SUPPLIED MATERIAL Block Start

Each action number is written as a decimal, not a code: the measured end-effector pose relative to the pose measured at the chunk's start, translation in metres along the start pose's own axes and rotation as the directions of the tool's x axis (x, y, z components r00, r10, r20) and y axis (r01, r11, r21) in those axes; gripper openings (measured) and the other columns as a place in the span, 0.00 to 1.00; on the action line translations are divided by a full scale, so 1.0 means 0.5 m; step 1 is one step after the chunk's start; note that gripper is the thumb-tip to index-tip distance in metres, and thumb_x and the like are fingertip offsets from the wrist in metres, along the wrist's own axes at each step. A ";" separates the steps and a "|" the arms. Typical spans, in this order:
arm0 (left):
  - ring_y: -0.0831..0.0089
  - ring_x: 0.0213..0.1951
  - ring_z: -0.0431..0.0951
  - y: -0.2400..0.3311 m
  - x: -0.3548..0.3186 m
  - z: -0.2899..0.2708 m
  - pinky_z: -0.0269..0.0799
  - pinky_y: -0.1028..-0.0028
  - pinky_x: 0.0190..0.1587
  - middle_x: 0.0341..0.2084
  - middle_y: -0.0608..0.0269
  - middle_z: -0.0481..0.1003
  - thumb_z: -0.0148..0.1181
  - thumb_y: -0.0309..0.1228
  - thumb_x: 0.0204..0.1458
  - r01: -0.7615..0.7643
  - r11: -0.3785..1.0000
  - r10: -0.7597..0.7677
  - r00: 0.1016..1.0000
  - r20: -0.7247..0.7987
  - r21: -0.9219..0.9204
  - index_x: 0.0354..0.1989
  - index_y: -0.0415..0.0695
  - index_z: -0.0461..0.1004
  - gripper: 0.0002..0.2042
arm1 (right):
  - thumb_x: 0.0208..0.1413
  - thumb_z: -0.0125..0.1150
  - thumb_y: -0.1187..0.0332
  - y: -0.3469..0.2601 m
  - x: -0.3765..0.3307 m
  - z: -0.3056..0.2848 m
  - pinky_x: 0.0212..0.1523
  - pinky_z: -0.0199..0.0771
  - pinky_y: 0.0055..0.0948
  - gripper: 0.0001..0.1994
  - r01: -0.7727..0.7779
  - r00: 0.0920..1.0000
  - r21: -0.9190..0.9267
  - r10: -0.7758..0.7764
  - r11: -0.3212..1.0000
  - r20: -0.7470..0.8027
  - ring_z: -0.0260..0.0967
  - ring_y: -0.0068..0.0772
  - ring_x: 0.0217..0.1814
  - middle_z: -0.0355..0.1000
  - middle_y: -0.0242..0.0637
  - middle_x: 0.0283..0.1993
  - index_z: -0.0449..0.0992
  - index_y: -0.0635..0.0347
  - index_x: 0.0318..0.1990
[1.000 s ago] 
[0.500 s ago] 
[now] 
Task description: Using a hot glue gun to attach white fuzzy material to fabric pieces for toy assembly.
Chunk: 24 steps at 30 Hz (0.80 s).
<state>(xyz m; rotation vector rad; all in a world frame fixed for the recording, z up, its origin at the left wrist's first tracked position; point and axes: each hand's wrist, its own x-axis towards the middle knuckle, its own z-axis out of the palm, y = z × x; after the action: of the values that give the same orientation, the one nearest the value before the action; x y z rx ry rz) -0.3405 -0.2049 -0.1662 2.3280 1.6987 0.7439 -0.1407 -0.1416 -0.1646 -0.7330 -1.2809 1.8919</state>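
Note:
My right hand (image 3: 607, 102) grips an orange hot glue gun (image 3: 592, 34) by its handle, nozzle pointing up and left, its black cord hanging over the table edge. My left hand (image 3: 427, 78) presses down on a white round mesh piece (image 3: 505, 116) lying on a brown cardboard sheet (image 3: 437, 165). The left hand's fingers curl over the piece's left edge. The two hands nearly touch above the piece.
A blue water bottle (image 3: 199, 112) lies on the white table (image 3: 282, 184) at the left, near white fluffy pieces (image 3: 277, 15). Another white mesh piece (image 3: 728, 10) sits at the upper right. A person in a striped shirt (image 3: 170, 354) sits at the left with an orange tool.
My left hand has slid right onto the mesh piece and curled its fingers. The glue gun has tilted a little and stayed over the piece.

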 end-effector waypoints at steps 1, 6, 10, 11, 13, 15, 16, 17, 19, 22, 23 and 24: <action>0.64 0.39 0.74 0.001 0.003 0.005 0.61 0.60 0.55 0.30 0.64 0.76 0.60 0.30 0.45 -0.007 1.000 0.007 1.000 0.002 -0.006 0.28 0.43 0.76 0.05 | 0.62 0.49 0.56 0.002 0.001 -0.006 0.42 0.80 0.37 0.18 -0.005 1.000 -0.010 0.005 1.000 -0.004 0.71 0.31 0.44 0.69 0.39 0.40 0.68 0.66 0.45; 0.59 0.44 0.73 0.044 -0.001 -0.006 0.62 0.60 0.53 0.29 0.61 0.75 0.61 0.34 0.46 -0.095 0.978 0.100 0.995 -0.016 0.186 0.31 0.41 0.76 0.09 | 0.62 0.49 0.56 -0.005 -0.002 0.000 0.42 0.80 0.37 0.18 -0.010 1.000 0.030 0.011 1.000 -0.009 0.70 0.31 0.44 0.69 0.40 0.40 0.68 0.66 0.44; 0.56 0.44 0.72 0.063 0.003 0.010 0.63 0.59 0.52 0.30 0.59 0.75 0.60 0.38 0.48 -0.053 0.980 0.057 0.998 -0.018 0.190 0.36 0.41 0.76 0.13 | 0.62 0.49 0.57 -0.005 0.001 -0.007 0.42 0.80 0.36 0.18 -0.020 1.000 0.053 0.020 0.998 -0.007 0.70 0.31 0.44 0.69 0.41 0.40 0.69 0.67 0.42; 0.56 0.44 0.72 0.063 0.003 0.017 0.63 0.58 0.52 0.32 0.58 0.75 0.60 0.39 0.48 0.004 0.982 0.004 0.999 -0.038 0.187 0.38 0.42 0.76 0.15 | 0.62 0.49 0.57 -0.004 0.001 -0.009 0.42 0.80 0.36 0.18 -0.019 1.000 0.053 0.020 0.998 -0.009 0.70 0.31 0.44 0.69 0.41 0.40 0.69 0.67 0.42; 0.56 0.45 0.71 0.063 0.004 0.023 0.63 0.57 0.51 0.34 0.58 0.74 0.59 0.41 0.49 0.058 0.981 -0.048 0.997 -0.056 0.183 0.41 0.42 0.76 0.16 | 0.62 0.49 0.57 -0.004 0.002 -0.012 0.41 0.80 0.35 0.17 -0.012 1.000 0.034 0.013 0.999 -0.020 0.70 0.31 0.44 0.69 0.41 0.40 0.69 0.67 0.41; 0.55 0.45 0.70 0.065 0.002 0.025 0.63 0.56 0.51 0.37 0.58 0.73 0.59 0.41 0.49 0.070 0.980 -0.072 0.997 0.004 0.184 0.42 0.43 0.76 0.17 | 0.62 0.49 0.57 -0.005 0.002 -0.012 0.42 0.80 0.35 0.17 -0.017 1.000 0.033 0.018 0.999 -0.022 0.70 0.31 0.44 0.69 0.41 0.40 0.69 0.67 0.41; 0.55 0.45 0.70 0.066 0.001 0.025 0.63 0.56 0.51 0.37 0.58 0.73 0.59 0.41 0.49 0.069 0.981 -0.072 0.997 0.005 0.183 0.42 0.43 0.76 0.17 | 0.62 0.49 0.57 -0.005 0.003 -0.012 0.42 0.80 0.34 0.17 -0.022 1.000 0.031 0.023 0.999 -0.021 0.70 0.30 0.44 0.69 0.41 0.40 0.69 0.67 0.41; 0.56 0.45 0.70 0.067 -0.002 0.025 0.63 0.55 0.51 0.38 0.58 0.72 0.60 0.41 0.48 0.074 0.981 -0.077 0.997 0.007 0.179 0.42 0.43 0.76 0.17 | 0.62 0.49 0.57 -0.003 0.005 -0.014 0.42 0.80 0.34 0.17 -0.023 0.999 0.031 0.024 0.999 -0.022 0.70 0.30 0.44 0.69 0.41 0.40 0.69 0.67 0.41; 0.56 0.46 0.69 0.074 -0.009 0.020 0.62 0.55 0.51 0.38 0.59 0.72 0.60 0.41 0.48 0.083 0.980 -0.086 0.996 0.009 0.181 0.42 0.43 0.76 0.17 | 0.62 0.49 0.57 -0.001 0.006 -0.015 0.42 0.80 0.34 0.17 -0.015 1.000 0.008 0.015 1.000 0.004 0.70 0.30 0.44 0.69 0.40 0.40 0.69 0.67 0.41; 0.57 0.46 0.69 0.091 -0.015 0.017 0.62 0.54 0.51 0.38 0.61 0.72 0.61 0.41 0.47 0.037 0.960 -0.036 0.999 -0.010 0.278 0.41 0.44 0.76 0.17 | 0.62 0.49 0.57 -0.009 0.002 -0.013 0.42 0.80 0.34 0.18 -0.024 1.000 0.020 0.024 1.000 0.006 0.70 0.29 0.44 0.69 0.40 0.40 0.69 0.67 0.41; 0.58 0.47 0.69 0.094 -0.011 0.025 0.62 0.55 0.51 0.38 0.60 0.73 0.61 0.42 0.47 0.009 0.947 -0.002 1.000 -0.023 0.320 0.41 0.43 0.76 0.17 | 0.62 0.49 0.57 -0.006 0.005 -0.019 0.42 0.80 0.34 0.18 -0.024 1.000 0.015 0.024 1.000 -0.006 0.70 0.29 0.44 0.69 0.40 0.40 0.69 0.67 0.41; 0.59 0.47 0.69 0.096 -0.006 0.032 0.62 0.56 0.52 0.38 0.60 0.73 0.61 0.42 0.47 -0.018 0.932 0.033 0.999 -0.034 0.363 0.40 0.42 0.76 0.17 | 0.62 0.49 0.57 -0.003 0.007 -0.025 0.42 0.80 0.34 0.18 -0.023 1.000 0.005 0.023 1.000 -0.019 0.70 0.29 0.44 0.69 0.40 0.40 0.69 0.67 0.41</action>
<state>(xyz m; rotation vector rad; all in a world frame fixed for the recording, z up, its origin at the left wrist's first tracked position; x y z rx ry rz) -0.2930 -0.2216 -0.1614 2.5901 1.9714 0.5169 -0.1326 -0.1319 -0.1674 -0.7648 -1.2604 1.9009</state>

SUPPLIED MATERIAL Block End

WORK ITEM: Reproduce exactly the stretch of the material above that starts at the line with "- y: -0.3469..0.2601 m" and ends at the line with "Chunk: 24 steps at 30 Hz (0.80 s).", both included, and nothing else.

SOLUTION FOR THIS TASK:
  - y: -0.3469..0.2601 m
  - x: -0.3765..0.3307 m
  - z: -0.3056..0.2848 m
  - pinky_x: 0.0212..0.1523
  - pinky_z: -0.0199..0.0771
  - pinky_y: 0.0055..0.0948
  - gripper: 0.0001..0.1994
  - r01: -0.7727..0.7779
  - r00: 0.0920..1.0000
  - r21: -0.9190..0.9267
  - r10: -0.7758..0.7764
  - r11: -0.3212..1.0000
  - r20: -0.7470..0.8027
  - ring_z: -0.0260..0.0967
  - ring_y: -0.0068..0.0772
  - ring_x: 0.0217..0.1814
  - middle_z: -0.0355..0.1000
  - middle_y: -0.0242..0.0637
  - middle_x: 0.0283..0.1993
  - index_z: -0.0449..0.0992
  - index_y: -0.0635..0.0347
  - index_x: 0.0318..0.1990
[1.000 s ago] 
[0.500 s ago] 
[now] 
Task description: Using a hot glue gun to attach white fuzzy material to fabric pieces for toy assembly.
Chunk: 24 steps at 30 Hz (0.80 s).

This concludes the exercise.